In the present study, oocytes cultured with 1 μM of PACAP during Pre-IVM showed significantly improved nuclear maturation, although they were isolated from SF. The meiotic competence of oocytes derived from follicles of various follicular sizes has been previously reported with conflicting results. Both of the present and previous studies, the blocking rate of meiotic resumption in oocytes collected from SF was higher compared with that of oocytes derived from MF (Marchal et al., 2002). And, in contrast with our result, several previous studies have reported that the rate of first polar body extrusion in pre-IVM group using cAMP modulator is not significant compared with the control group (Zeng et al., 2014; Li et al., 2016). In comparison with previous reports, our results indicate that PACAP is an effective supplement to improve oocyte maturation during Pre-IVM.

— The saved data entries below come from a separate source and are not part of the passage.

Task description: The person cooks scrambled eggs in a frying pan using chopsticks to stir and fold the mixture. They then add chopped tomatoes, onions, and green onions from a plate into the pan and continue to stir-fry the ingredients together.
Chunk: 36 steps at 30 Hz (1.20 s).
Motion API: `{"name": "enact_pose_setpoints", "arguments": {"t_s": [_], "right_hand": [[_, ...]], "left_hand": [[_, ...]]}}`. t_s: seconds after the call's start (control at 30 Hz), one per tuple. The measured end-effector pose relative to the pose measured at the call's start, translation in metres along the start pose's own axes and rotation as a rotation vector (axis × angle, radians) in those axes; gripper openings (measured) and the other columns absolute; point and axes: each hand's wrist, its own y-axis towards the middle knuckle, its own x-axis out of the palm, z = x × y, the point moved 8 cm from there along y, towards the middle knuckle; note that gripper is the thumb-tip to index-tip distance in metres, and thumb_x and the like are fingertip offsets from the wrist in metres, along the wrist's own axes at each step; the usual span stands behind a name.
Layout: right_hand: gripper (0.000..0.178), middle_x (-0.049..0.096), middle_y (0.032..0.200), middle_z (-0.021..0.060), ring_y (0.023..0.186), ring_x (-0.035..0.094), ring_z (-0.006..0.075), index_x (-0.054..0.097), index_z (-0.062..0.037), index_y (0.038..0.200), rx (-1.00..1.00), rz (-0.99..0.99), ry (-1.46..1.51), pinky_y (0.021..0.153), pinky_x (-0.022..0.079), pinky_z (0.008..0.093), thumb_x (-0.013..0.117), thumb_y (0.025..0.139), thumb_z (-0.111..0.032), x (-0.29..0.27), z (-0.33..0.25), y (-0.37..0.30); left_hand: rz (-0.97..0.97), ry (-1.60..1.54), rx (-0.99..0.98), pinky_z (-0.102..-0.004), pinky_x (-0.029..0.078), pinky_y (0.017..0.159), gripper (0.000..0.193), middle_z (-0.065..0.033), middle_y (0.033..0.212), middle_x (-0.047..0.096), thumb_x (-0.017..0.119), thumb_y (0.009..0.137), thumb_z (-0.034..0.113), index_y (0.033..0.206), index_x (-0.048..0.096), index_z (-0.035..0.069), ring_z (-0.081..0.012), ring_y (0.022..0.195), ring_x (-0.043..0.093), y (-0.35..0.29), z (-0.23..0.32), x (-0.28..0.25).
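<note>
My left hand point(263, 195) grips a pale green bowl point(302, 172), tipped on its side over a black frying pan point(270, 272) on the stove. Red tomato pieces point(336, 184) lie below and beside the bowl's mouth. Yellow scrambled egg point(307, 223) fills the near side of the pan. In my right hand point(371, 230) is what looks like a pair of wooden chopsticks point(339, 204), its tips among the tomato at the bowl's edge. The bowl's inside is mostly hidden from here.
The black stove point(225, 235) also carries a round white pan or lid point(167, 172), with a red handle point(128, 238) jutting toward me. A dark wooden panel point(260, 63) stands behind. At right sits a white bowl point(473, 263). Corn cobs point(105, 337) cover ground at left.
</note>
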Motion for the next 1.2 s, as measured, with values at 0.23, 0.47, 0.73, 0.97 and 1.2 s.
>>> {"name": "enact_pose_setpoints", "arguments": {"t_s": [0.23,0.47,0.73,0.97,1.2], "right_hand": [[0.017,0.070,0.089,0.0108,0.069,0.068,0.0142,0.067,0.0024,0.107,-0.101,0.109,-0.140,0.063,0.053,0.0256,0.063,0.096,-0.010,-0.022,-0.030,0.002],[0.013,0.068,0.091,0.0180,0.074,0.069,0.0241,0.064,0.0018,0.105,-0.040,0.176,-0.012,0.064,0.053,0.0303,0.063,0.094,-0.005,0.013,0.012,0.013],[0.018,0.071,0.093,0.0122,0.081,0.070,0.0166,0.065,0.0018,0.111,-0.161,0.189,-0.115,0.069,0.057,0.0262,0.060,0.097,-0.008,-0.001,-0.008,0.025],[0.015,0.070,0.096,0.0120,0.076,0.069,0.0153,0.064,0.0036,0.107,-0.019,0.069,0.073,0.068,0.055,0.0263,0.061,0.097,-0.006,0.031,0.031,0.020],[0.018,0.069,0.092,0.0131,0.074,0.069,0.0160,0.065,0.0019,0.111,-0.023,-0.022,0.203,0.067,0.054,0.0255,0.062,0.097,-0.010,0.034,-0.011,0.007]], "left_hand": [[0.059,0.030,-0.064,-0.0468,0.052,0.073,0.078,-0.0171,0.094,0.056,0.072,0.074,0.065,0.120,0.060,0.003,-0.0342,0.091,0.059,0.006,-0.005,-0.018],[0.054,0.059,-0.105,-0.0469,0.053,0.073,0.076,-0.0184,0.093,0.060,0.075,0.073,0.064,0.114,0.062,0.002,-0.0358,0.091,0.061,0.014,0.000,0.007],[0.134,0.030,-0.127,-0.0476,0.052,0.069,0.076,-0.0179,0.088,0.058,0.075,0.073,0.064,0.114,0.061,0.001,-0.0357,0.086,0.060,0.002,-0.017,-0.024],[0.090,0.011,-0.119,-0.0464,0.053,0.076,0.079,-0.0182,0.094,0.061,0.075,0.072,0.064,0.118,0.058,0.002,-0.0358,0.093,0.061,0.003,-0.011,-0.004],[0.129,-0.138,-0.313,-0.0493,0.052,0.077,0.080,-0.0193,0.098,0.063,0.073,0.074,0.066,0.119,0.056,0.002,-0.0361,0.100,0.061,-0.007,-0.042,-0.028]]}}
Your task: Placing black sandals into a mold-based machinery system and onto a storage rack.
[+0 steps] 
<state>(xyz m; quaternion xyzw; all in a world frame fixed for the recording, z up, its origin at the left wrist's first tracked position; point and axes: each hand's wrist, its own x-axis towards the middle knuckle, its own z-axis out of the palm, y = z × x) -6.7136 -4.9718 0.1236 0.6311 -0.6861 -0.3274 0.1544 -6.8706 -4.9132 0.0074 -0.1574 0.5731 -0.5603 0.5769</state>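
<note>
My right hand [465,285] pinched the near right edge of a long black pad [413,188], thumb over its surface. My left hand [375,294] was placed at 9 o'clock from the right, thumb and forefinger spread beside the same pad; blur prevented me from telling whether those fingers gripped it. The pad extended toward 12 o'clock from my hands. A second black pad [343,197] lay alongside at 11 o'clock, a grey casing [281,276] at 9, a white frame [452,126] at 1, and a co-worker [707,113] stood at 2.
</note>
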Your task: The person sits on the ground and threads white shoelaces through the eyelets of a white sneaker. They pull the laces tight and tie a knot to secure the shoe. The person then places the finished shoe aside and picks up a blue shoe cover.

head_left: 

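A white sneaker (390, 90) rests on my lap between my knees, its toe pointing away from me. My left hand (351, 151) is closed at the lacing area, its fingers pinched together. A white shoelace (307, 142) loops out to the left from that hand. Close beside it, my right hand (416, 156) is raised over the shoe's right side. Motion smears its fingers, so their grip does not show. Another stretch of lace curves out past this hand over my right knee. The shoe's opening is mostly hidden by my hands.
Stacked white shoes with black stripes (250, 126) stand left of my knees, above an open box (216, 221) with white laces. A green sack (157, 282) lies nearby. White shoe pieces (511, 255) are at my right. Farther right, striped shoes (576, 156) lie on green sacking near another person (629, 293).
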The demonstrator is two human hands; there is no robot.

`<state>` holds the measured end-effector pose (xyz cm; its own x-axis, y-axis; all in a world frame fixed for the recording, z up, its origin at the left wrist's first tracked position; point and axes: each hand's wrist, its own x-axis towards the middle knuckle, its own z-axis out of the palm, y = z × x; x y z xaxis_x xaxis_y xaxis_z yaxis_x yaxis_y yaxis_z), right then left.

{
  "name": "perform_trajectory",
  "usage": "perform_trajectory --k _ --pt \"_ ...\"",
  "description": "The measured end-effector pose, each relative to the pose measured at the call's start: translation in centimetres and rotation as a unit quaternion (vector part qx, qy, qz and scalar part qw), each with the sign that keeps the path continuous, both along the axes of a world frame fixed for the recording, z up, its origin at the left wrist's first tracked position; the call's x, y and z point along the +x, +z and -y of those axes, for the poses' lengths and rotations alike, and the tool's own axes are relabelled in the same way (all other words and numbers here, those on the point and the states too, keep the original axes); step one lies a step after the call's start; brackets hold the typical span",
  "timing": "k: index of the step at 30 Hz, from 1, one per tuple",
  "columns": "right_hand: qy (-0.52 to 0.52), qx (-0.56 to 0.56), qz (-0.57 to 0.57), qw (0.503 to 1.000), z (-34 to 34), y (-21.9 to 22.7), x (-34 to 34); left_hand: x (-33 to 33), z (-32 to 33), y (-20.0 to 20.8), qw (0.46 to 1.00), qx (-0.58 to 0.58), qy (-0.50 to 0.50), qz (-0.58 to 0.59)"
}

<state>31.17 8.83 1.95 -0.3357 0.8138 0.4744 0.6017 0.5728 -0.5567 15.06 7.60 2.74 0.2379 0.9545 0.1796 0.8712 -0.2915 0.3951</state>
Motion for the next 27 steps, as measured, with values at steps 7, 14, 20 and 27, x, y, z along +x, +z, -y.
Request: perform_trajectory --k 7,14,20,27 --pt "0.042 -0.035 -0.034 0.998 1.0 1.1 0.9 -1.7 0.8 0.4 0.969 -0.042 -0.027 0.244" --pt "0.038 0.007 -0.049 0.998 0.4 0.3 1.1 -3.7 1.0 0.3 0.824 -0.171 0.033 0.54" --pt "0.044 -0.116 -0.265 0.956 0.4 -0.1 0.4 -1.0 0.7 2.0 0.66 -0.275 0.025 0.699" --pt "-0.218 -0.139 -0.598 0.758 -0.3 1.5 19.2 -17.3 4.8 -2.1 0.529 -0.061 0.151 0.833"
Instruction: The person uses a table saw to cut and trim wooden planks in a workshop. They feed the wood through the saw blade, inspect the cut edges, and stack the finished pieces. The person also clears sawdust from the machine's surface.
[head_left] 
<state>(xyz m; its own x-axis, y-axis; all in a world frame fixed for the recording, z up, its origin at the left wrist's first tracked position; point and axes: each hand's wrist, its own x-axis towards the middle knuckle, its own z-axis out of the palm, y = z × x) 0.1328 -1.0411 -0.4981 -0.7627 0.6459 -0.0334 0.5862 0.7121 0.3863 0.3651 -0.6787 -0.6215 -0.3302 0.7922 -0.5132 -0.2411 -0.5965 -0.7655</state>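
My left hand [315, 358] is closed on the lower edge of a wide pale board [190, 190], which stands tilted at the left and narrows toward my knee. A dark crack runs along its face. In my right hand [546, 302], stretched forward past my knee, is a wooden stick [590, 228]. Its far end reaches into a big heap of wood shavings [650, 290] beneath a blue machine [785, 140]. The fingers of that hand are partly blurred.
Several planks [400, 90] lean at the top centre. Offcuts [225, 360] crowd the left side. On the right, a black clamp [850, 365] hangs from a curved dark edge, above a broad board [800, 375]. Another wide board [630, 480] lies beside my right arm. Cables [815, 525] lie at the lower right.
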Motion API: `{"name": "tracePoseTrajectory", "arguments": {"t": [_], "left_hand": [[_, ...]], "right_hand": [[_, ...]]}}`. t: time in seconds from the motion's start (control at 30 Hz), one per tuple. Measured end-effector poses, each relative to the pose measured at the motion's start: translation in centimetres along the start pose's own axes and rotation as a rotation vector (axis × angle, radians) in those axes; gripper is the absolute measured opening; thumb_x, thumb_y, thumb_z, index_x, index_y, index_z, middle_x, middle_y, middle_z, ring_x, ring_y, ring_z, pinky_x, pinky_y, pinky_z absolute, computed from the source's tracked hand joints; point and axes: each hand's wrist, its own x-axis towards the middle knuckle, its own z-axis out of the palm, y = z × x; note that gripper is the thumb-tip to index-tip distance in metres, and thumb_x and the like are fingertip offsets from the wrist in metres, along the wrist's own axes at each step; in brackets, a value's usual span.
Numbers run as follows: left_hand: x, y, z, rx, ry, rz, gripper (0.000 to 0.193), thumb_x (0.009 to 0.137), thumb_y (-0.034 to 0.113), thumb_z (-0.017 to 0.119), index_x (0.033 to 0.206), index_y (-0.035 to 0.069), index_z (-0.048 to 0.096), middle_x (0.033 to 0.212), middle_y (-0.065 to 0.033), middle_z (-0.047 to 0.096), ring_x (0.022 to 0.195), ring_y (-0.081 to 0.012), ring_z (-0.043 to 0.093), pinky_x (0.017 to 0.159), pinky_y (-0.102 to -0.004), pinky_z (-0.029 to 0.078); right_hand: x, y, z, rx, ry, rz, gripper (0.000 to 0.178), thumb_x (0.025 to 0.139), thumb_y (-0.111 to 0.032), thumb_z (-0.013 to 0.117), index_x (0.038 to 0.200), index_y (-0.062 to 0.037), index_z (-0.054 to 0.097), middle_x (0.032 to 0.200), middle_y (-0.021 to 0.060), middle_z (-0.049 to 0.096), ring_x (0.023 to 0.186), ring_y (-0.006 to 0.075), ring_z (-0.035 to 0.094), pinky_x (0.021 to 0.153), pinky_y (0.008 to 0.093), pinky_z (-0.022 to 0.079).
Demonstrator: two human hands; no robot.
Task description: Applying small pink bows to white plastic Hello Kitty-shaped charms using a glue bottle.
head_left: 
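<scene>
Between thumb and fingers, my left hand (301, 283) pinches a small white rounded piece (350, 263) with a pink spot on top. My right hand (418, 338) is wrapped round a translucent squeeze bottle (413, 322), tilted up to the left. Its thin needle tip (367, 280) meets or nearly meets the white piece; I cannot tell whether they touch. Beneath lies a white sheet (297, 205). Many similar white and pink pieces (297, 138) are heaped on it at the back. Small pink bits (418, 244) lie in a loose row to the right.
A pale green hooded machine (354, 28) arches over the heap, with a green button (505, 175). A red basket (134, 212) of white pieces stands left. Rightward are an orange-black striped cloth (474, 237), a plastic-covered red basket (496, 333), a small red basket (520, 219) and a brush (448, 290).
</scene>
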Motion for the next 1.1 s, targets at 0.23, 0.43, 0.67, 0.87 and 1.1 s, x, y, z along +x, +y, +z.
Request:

In the present study, the intracellular content of GSH is an important marker indicating oocyte cytoplasmic maturation and embryonic development competence. Increased intracellular GSH protects cells from oxidative damage and improves oocyte cytoplasmic maturation. Thus, the intracellular level of GSH may show differences according to follicle size. Nevertheless, we demonstrated that treatment with 1 μM of PACAP during Pre-IVM may improve the cytoplasmic maturation of SF-derived oocytes compared to MF-derived oocytes. As mentioned before, delayed meiosis though the addition of exogenous factors has previously been shown to have beneficial effects on cytoplasmic maturation and embryonic development competence (Coy et al., 2005). However, not all cAMP modulator treatments influence GSH levels in oocytes. In case of pre-IVM using IBMX, no significant difference in the GSH concentration in oocytes was observed between the treatment group and control group (Kwak et al., 2012). Additionally, the intracellular GSH level after 24 h of Pre-IVM was significantly higher in the control than in the cilostamide-treated group (Park et al., 2016). Unlike GSH, the production of intracellular ROS can induce oxidative stress and cellular damage. In the present study, no significant difference in ROS levels was observed. However, prolonging the period of meiotic arrest under In vitro conditions may generally increase oxidative stress. To defend against oxidative stress, the GSH precursor cysteine is commonly added to maturation medium. If the balance of pro-/antioxidants is optimal and maintained, it is conceivable that the activity of ROS is maintained at a normal balance (Combelles et al., 2009). Therefore, it is assumed that the ROS level have no significant influence, even though the period of IVM is prolonged.
In conclusion, Pre-IVM using PACAP was beneficial for meiotic and cytoplasmic maturation of oocytes derived from SF by increasing intracellular GSH level and inhibiting spontaneous maturation. Therefore, the present results suggest that when 1uM PACAP is supplemented during 18 h as Pre-IVM, the quality of oocytes is improved even though porcine oocytes are originated from SF.